Review: Press Gang DVD

Season two of BAFTA winning comedy drama.

After the minimalist treatment that season one received, it's great to see that Network have lavished a lot of love on their second Press Gang release.

In case you've forgotten, Press Gang was about a school newspaper, its vicious editor Lynda Day (Julia Sawalha) and her on-off love affair with American Spike (Dexter Fletcher). It wasn't like any other kids show on in the late 80s - it was on film, it was funny and daring, and it wasn't afraid of punching the odd "Serious Issue" on the nose.

The joy of this DVD is discovering how clever the show still is. It's still got more laughs per minute than most modern shows, and manages the balance between comedy and drama a good seven years before Buffy. The characters are still joyous - you've probably forgotten how evil Lynda was, how devious Colin was, and quite how dull Kenny could be.

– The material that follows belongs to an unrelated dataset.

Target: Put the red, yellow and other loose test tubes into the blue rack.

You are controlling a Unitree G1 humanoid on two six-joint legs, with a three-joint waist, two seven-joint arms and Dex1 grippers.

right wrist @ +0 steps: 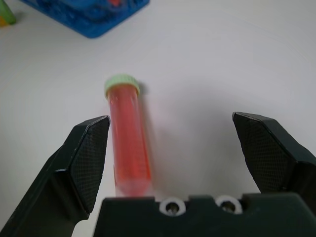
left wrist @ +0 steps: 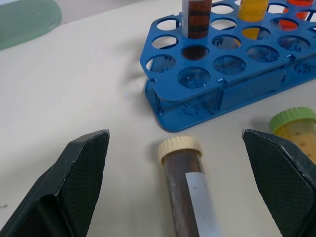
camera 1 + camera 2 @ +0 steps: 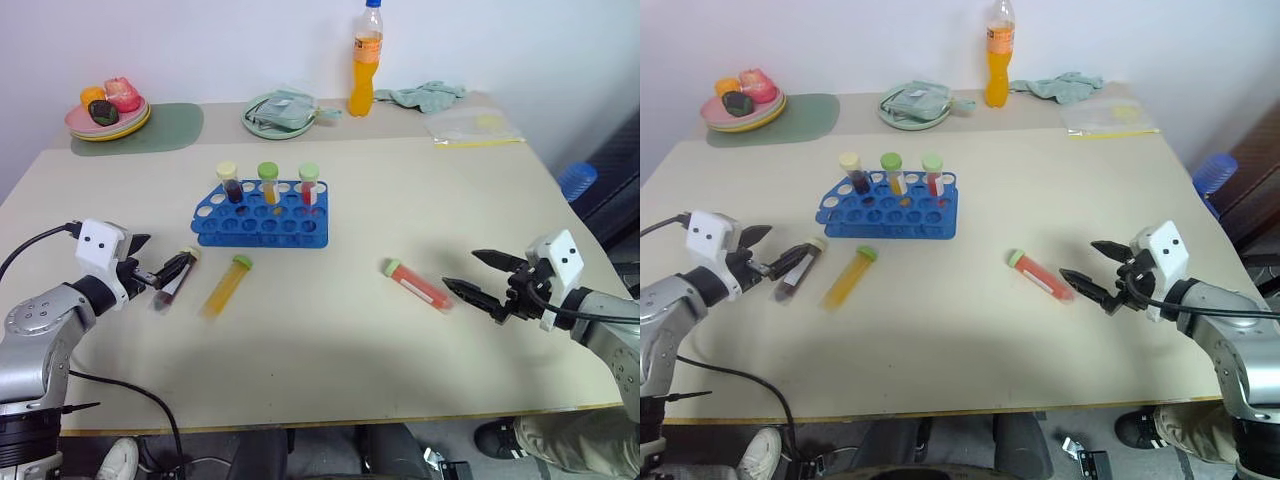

Sometimes it is a little pedestrian - while Buffy fought to close the Hellmouth, Lynda struggles to keep open a leisure centre - but somehow the lack of events reinforces how interesting the characters are. You could listen to them wisecrack for hours.

The special features are a weird delight. As well as a rough cut of an old documentary about the show, there's a cleverly edited gag reel (it's just the stars cracking up). The highlights are the commentaries by writer Steven Moffatt and Julia Sawalha. Delightfully, Moffatt remembers everything and Sawalha remembers nothing. Unless it involved kissing Dexter Fletcher.

They're both candid about the way the show was made (well, Moffatt's candid, and Sawalha just agrees vaguely). You learn that Spike always wore glasses to disguise Fletcher's morning-after eyes, that Lynda was based on the show's whirlwind producer, and that Sawalha shredded her scripts for the litter tray ("straight from my typerwriter to your cat's arse" mutters Moffatt).

It's a great disc, and the show richly deserved its Children's BAFTA ("just like a normal one, but it squeaks" says Moffatt).